Pierre Bodein en liberté, c’est la souffrance et la mort pour d’autres »
L’avocat général a requis en appel la réclusion criminelle à perpétuité assortie d’une période incompressible de 30 ans, déjà infligée en première instance au multirécidiviste.
Pierre Bodein a beaucoup fait «non» de la tête aujourd'hui devant la cour d’assises du Haut-Rhin, à Colmar, à l’avant-dernier jour de son procès en appel. C’était l’heure du réquisitoire, après plus de trois semaines d’audience qui n’ont apporté aucun élément nouveau sur les trois meurtres, dont deux précédés de viol, et les deux tentatives d’enlèvement reprochées à l’accusé, âgé de 60 ans et surnommé Pierrot le fou.
L’avocat général Philippe Vannier a demandé aux jurés de confirmer la «peine d’élimination» qui avait été requise et infligée en première instance, à Strasbourg: la perpétuité assortie d’une période incompressible de 30 ans. La peine maximale prévue par le code pénal, celle qui a été infligée au printemps dernier à Michel Fourniret.
Pour en arriver là, Philippe Vannier doit dérouler par ordre chronologique «le chemin criminel, la trace sanglante» qui a provoqué, en juin et juillet 2004, «stupeur et horreur, dégoût, après la découverte des trois corps, des cadavres mutilés, profanés».
Bodein nie depuis son arrestation
A l’adresse des jurés, il met des mots sur le calvaire enduré par les victimes. «Les médecins légistes, rappelle-t-il à propos de l’une d’elle, vous ont parlé d’hémorragie massive et de noyade vitale.
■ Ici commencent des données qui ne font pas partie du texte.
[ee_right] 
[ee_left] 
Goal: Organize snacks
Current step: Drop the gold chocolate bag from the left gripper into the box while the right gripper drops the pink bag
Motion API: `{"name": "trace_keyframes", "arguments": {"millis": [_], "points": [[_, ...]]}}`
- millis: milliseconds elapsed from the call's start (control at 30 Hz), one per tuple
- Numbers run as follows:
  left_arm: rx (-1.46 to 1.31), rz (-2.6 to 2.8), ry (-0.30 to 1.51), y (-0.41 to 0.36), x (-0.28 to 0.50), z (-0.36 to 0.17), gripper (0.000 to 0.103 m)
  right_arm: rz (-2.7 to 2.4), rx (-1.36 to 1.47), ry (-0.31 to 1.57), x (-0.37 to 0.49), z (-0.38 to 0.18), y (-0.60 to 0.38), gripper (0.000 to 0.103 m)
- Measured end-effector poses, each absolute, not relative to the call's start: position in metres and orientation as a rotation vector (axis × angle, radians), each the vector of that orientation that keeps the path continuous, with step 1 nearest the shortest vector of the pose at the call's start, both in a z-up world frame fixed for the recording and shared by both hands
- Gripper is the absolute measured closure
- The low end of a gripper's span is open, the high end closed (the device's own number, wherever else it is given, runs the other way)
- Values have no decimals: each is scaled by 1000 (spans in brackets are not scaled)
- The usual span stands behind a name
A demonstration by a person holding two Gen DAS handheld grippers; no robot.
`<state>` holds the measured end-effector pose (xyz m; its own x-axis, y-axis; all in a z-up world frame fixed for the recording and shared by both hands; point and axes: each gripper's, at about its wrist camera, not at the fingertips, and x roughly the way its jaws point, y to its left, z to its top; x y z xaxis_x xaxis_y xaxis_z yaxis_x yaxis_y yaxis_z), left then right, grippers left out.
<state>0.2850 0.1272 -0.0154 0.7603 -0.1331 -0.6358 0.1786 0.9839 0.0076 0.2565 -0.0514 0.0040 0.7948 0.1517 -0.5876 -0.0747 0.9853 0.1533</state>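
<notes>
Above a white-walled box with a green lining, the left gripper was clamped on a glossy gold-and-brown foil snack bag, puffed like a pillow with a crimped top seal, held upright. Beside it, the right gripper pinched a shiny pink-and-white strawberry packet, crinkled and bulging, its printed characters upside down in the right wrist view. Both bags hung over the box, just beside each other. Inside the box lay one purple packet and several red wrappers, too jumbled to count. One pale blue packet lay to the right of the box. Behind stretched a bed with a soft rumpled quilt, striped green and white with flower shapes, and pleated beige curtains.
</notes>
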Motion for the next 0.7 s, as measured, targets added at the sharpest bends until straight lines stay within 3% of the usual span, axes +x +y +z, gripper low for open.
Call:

En termes moins abstraits, plus brutaux, plus proches de la réalité, cette fillette a été éventrée, éviscérée puis noyée.»
Il faut en passer par là, dit-il, par cette chronologie macabre et ces détails «abominables», parce que Bodein nie depuis son arrestation: «Il faut lui reconnaître cette constance, il se proclame innocent», invoquant «une enquête mal intentionnée», «un complot ourdi par on ne sait qui». «Balivernes !», balaie-t-il: «Il n’y a pas le début de commencement d’une preuve» à l’encontre de ceux que Pierre Bodein met en cause.
Alors, pendant une heure et demie, l’avocat général égraine les charges «précises et concordantes» qui pèsent contre Bodein, particulièrement dans les enquêtes concernant les meurtres de Jeanne-Marie Kegelin, 10 ans, Hedwige Vallée, 38 ans, et Julie Scharch, 14 ans. La liste est longue, accablante: absence d’alibis, emploi du temps fluctuant et jamais vérifié, témoignages évoquant l’accusé ou une Ford Escort similaire à la sienne sur les lieux des enlèvements, relevés de téléphonie mobile situant Bodein près des victimes ou ailleurs que là où il affirme avoir été, traces génétiques multiples…
Verdict jeudi
Bodein reste une «énigme» que ni son passé ni les experts n’arrivent à véritablement éclairer, admet l’avocat général. Il retient deux certitudes: «Pierre Bodein est entièrement, pleinement responsable de ses actes» ; «il est extrêmement dangereux et cette dangerosité et persistante».
Conclusion, le risque de récidive est «énorme»: «Pierre Bodein en liberté, ça veut dire la souffrance et la mort pour d’autres».
Jeudi matin, les jurés entendront la plaidoirie de Me Renaud Bettcher, l’avocat de Pierre Bodein. Le verdict est attendu dans l’après-midi ou la soirée.